Понимание того, что демон уже не он, а ты, приходило к тебе, но некогда было даже торжествовать, ты этого всего уже не замечала, а тебе это было уже скучно видеть, ты не помнила ничего, помня только одно — кем-то ты была отринута и больше никогда не будешь возвращена.
Никогда висело над тобой, как вечный меч, который так хотелось схватить и занести над головой того, кто занес, но пока ты так суетилась, все исчезало для тебя и ты забывала свою руку на ручке того меча, уже схваченного тобой, но не взятого.
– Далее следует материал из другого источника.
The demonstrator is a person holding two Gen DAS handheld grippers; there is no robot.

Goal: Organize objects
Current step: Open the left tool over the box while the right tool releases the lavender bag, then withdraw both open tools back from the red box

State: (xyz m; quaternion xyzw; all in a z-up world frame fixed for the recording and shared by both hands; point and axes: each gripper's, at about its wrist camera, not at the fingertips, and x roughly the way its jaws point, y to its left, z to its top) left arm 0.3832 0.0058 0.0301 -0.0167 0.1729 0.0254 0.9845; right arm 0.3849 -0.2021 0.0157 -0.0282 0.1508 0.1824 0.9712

Меч этот исчезал, рассеивался, и ты видела теперь, что меч этот и не был в самом деле вовсе, что он был химерой.
Смеялась над собой и над теми, кто вызывал такой прилив энергии, смеялась, представляя себе, что это была за схватка с пустотой, и сколько на это ушло сил, и как все нелепо выглядело со стороны, но понимала вдруг, что вся эта нелепость, в сущности, была тоже грациозна и нужна и ты все-таки победила.
Глава одиннадцатая
ФИЗИОЛОГИЯ ЧТЕНИЯ
Сколько радости было в чтении по ночам, в чтении книг, про которые говорили: «Смотри, чтобы дома не отобрали». Эти книги, которые могли отобрать, были всегда истрепаны и засалены, были сальными во всех смыслах этого слова, эти книги читались единым духом, за ночь.
Надо было вовремя лечь спать, но постараться не заснуть, что было очень трудно. Надо было выждать, чтобы все в доме заснули, а ты доставал свечу, зажигал ее, ставил под кровать и открывал книгу. Какие-нибудь белые рабыни и их горькая судьба заставляли тебя не спать до самого рассвета, заставляли тебя истомиться жалостью, даже поплакать, разжигали любопытство и недоверие к тому, что писалось про них, и думать — не все, не все написано, что надо бы написать все, как ты предполагаешь.
Эти предположения в тринадцать лет мучили тебя страшно, гораздо больше, чем сама книга, которую читал.
Читал тогда единым духом, читал до того, что голова становилась огромной и легкой, глаза ломило, а руки затекали, но этого всего нисколько не замечал, только читал и читал, пока не сваливалась сама собой голова на подушку. Тогда истомленно и прекрасно засыпал. Спал так глубоко, что, когда тебя поднимали, помнил только белых рабынь, которых продавали во все страны какие-то злодеи.